Most couples who fight in an unhealthy manner have a common pattern in their arguments. One person says something critical which is responded to with contempt and resentment. This incites defensiveness in the original partner who continues to attack causing the second partner to mentally check out of the conversation. This pattern, known as the Four Horsemen of the Apocalypse, can become a rigid and regular method of communicating which decreases intimacy and damages a relationship.
To strengthen communication and ultimately your partnership, it is essential to break this perpetual cycle. Even if you find yourself going down this path, it does not mean that the conversation is doomed and can only escalate further. Here are essential things that both you and your partner can do even in the middle of a fight to prevent it from becoming uglier and more unhealthy than it already might be:
1. Choose a good time to talk. Many times if your partner has hurt you or upset you to your core, you are already having the argument in your head before you’ve told your partner how you feel. Calm yourself down and make sure that you are not going to begin the conversation with criticism. The more upset you are the more likely the conversation will begin on the wrong foot. If you are not calm, do not bring up your concerns with your partner. Also, do not choose a time to talk if you know your partner is stressed or tired to ensure that they are at their best to listen to you.
2. Use “I” statements. If you find yourself criticizing, stop the conversation immediately and reword what you said. Your partner is more likely to forgive the initial criticism if he/she sees that you are trying to communicate in a more productive manner. For example, if you initially said, “You never spend time with my family” it is very likely your partner is going to respond with a resentful comment as a result of your criticism. Whether your partner stays quiet or acts contemptuously toward you, call a time out and start over. Say something more inline with how you are feeling such as, “It upsets me that I spend time with my family alone instead with you also there.”

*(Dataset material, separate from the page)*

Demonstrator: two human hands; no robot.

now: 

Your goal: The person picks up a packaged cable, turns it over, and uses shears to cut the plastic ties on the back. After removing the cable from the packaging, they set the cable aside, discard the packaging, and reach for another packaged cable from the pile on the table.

3. Share how that made you feel. Most people, when criticized, feel that their only resort is to attack their partner back. However, by doing that, you are not contributing to a productive conversation, but instead focusing on self-preservation. This places you and your partner on opposing teams with different goals instead of on the same team trying to resolve a common problem. Even if you accidentally let slip your response in contempt, stop the conversation immediately. For example if you said sarcastically, “I never spend time with your family. When I was there for lunch last weekend, I actually sent a body double. That wasn’t me” expect your partner to have a very negative reaction. As soon as you can, stop the conversation and ask to start over. Express to your partner what you are feeling that caused you to say something sarcastically. Common feelings that incite contempt include feeling as if your partner is being unfair, resentful because you are not appreciated, angry or frustrated.
4. Take a breath. Contemptuous remarks are difficult to hear and can press numerous buttons that make you want to hurt your partner further for how much they have hurt you. While it may feel in the moment that saying something biting or trying to prove your point would feel better, it is actually damaging to your conversation and your relationship in the long run. If you feel defensive, do not respond to your partner but instead take a breath. The break will allow your partner to re-say anything they feel might not have come out the right way and/or will give you an opportunity to prevent the argument from escalating. If you don’t trust yourself to stop talking, walk away for a few minutes.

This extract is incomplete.